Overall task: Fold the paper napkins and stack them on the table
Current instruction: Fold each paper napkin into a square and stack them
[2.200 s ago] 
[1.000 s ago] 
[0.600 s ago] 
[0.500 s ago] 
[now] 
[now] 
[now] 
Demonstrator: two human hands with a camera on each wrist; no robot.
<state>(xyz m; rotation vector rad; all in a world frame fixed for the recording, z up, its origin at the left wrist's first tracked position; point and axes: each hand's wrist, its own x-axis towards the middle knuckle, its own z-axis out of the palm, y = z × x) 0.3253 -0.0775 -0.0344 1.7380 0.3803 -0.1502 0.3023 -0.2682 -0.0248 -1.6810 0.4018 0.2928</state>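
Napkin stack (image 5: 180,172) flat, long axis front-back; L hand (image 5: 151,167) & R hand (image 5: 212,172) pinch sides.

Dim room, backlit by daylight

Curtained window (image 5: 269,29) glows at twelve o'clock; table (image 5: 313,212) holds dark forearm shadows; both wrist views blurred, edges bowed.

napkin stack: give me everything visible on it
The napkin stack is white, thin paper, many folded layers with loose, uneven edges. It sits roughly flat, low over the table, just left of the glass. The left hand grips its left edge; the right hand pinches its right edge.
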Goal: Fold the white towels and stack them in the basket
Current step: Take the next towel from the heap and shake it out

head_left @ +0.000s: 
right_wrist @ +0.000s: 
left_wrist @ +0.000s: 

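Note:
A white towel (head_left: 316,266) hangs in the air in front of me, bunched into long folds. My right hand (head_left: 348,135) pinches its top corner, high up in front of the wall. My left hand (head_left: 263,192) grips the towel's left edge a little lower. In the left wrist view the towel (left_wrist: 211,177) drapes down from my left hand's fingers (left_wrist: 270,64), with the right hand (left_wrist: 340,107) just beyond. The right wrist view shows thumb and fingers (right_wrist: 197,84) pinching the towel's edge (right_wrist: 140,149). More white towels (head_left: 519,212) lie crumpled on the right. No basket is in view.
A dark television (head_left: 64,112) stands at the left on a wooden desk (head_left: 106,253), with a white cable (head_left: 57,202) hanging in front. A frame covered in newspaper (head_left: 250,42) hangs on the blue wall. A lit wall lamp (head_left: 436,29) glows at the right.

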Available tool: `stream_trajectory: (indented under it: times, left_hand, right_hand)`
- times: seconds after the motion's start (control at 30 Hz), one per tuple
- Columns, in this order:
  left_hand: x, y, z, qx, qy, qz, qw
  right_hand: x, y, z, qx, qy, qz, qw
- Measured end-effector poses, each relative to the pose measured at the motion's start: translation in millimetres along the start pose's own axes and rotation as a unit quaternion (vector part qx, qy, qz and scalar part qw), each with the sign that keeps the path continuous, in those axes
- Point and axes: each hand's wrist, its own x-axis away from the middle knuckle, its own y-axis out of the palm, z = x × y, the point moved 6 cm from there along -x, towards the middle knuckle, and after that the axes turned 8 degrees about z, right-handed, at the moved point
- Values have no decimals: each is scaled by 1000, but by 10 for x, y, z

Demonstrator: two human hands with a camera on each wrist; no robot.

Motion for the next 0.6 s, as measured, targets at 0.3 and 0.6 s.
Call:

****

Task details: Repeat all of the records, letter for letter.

Problem solution:
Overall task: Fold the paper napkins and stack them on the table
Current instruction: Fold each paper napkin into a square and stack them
[2.200 s ago] 
[1.000 s ago] 
[0.600 s ago] 
[0.500 s ago] 
[now] 
[now] 
[now] 
Demonstrator: two human hands with a camera on each wrist; no robot.
<state>(xyz m; rotation vector rad; all in a world frame fixed for the recording, z up, its origin at the left wrist's first tracked position; point and axes: each hand's wrist, its own x-axis towards the middle knuckle, its own z-axis out of the palm, y = z × x) 0.3253 -0.0775 -0.0344 1.7380 0.3803 -0.1502 0.3023 -0.2682 -0.0248 -1.6810 0.4018 0.2928</state>
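Napkin stack (image 5: 180,172) flat, long axis front-back; L hand (image 5: 151,167) & R hand (image 5: 212,172) pinch sides.

Dim room, backlit by daylight

Curtained window (image 5: 269,29) glows at twelve o'clock; table (image 5: 313,212) holds dark forearm shadows; both wrist views blurred, edges bowed.

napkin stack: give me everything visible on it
The napkin stack is white, thin paper, many folded layers with loose, uneven edges. It sits roughly flat, low over the table, just left of the glass. The left hand grips its left edge; the right hand pinches its right edge.
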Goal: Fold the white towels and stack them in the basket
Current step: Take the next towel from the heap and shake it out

head_left @ +0.000s: 
right_wrist @ +0.000s: 
left_wrist @ +0.000s: 

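Note:
A white towel (head_left: 316,266) hangs in the air in front of me, bunched into long folds. My right hand (head_left: 348,135) pinches its top corner, high up in front of the wall. My left hand (head_left: 263,192) grips the towel's left edge a little lower. In the left wrist view the towel (left_wrist: 211,177) drapes down from my left hand's fingers (left_wrist: 270,64), with the right hand (left_wrist: 340,107) just beyond. The right wrist view shows thumb and fingers (right_wrist: 197,84) pinching the towel's edge (right_wrist: 140,149). More white towels (head_left: 519,212) lie crumpled on the right. No basket is in view.
A dark television (head_left: 64,112) stands at the left on a wooden desk (head_left: 106,253), with a white cable (head_left: 57,202) hanging in front. A frame covered in newspaper (head_left: 250,42) hangs on the blue wall. A lit wall lamp (head_left: 436,29) glows at the right.
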
Available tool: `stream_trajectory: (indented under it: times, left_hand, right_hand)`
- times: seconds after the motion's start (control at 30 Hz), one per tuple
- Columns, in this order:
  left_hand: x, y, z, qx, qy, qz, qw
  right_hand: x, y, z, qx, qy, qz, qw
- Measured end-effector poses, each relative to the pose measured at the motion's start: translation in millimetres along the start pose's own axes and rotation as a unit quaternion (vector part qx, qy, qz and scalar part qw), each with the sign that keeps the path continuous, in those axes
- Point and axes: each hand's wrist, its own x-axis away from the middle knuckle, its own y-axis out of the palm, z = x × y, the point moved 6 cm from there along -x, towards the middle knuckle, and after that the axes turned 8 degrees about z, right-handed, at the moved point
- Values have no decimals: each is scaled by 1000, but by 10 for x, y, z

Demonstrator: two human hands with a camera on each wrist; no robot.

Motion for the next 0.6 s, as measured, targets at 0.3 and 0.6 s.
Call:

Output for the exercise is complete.